Crop destruction is the deliberate destruction of crops or agricultural products to render it useless for consumption or processing. It can be made by burning, grinding, dumping into water, or application of chemicals. It should not be confused with crop residue burning, which burns non-edible parts of the crop.

Related to crop destruction is alternate, low-price use of agricultural products.
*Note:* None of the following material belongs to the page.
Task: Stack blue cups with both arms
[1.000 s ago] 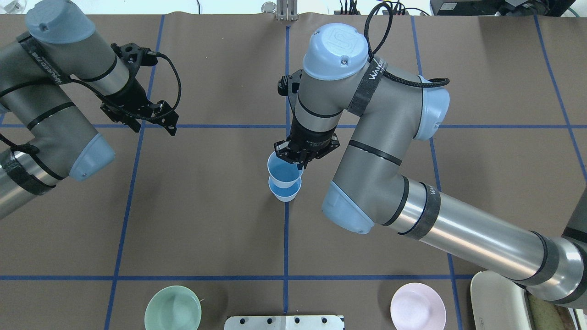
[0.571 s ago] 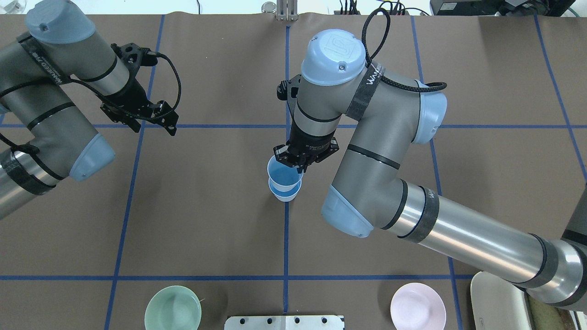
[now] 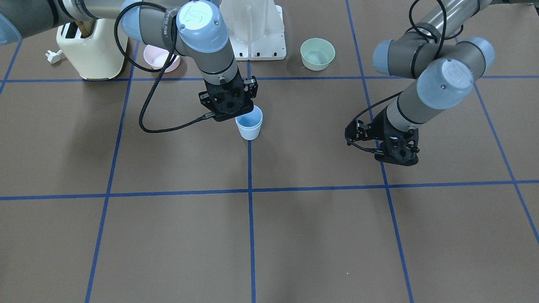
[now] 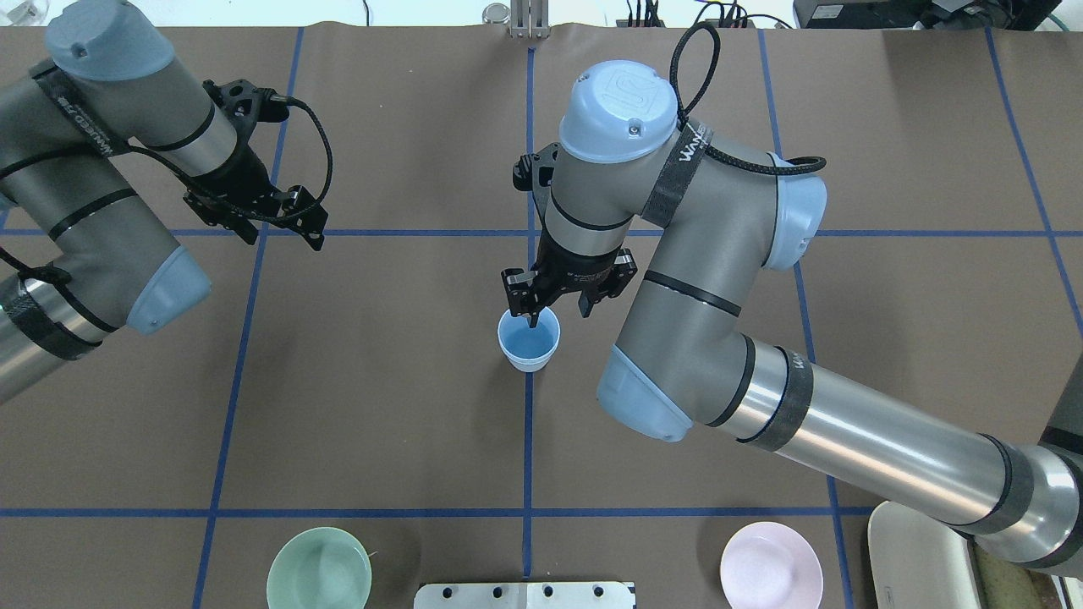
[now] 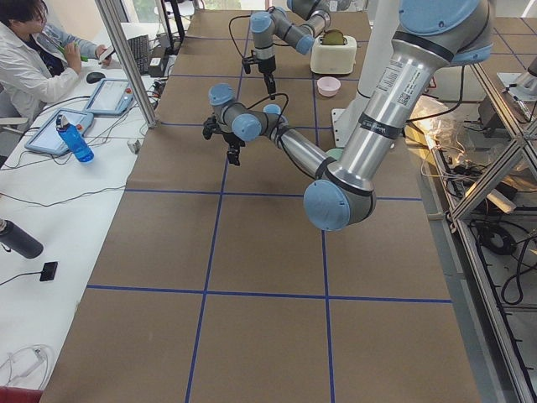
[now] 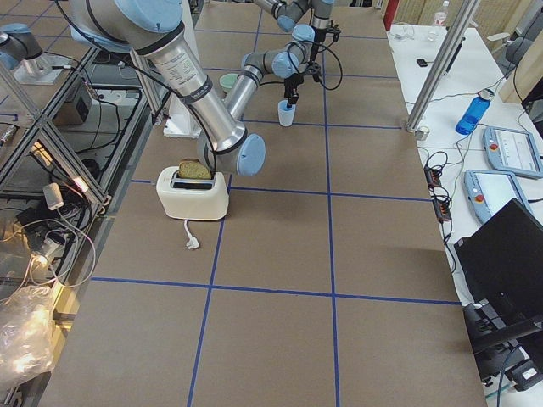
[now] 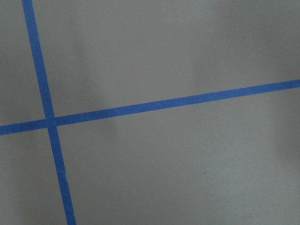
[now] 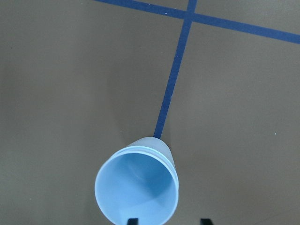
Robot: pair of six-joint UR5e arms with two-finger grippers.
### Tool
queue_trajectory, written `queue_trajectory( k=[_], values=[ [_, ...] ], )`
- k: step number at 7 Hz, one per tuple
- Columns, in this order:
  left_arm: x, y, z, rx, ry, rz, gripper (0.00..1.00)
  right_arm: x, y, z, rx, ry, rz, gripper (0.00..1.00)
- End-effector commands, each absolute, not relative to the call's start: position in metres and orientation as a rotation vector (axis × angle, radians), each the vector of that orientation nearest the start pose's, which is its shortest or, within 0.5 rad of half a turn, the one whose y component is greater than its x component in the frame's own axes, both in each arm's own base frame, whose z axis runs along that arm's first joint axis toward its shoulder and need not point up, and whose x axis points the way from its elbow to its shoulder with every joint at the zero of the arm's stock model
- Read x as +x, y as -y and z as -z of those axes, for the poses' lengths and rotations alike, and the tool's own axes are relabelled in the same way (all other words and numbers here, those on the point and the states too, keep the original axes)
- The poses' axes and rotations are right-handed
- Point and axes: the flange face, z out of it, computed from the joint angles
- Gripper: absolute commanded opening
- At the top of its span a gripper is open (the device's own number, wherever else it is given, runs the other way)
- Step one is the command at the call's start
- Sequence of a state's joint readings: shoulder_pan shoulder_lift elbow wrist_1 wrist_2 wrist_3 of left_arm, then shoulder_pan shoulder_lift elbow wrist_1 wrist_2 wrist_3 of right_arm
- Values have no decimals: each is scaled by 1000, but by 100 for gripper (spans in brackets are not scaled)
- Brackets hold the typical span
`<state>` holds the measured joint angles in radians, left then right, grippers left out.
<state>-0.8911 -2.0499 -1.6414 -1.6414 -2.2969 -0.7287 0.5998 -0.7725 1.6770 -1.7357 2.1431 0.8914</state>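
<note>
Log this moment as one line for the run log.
blue cups: nested, upright | right gripper: open, over rim | left gripper: open, empty, far off

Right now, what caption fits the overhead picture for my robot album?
Right hand open over the nested blue cups on the centre line; left hand hovers off to the side, empty.

Embossed "UR" logo on the pale blue joint cap (image 4: 622,93) of the right arm (image 4: 719,254), white lettering starting "WAY" on its black strap (image 4: 682,150), similar white lettering, not clearly legible, on the left arm (image 4: 85,203) strap (image 4: 80,118).
</note>
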Motion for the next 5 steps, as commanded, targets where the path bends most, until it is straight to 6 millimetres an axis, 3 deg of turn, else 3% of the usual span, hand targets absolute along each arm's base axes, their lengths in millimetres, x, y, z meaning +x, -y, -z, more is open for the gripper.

A large portion of the European Union wine surplus has been converted to industrial ethanol.

There can be numerous reasons for crop destruction. In a scorched-earth strategy, crops and other useful materials are destroyed to prevent the enemy from gaining hold of them. The strategy of destroying the food supply of the civilian population in an area of conflict has been banned under Article 54 of Protocol I of the 1977 Geneva Conventions, though it continues to be used as a weapon of war.

In government-regulated agriculture, farmers can be required to destroy crops that exceed their production quota. Crops can also be dumped in the street during a public protest; this custom has been common in the European Union. Also, illegal crops, such as opium and cannabis, can be destroyed by law enforcement.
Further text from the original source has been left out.